* _What is required_
Below are records; reproduce exactly the lines from the one that has "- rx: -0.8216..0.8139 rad" through the one that has "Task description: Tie", ends included, and nothing more.

* _Dataset records_
*****
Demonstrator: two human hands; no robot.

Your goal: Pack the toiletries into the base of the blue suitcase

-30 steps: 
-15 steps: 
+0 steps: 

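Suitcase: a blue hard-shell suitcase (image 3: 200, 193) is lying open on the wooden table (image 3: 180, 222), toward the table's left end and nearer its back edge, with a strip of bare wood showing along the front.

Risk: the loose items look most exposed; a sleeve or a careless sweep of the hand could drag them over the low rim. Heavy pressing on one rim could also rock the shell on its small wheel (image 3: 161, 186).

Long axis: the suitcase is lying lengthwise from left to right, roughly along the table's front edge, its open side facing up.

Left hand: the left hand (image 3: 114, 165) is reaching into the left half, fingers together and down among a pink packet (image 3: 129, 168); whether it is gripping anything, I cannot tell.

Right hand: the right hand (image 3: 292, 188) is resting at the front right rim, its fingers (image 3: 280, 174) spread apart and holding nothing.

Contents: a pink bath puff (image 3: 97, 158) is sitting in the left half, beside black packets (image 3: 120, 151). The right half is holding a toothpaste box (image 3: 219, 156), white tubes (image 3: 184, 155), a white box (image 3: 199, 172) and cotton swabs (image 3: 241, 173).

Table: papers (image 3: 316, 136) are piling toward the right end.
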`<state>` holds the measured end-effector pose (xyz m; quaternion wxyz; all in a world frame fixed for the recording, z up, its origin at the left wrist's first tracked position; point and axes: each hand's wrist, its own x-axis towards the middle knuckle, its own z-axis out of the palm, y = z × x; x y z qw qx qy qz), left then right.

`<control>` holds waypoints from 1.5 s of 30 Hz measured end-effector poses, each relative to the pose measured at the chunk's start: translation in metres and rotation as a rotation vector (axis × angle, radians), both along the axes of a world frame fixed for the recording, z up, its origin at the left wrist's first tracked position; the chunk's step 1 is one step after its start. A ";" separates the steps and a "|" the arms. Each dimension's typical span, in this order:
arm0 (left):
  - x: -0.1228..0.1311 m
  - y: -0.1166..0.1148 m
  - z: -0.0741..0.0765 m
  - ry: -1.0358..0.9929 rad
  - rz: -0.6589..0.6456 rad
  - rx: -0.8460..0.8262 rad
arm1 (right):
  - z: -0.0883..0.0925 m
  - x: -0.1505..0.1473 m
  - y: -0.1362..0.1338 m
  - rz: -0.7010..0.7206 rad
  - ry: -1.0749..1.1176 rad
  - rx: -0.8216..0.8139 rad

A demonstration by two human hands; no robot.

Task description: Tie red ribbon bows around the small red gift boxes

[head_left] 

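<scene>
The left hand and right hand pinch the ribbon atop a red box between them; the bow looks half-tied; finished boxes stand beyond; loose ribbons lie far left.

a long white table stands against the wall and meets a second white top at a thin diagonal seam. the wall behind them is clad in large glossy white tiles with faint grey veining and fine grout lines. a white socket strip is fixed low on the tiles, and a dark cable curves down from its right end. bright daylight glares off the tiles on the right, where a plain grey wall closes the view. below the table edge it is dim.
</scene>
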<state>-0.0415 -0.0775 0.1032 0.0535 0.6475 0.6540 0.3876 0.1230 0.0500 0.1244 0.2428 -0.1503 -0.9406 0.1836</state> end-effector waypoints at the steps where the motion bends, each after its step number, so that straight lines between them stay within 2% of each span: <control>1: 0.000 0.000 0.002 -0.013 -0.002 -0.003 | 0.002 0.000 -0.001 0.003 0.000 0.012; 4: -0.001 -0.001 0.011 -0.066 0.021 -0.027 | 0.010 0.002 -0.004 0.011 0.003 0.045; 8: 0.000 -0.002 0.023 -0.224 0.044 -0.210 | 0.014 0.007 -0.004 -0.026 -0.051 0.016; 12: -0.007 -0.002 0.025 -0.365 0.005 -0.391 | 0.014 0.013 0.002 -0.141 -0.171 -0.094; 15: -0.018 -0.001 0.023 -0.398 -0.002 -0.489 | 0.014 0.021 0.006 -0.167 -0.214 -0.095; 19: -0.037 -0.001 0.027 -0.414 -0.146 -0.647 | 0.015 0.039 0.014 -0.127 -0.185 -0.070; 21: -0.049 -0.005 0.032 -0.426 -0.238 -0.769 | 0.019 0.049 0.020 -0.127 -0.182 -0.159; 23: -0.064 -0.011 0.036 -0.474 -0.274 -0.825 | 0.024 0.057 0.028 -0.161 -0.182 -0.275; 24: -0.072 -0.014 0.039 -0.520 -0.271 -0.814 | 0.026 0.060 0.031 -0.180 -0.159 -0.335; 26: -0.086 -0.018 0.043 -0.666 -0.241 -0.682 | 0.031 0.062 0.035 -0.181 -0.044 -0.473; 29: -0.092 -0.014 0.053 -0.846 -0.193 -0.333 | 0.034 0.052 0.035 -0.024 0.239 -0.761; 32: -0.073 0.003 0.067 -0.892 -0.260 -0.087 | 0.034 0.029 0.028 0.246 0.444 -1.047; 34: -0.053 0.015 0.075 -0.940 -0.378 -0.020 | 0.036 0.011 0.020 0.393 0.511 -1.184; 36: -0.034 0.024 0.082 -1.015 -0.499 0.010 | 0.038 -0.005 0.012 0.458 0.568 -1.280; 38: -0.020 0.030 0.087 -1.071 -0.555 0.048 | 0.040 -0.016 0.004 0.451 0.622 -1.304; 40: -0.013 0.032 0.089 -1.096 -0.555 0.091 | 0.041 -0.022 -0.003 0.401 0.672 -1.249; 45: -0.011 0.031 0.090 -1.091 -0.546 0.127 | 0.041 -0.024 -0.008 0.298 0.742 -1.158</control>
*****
* _Output for this exercise_
  - rx: -0.8216..0.8139 rad

A demonstration by two human hands; no robot.

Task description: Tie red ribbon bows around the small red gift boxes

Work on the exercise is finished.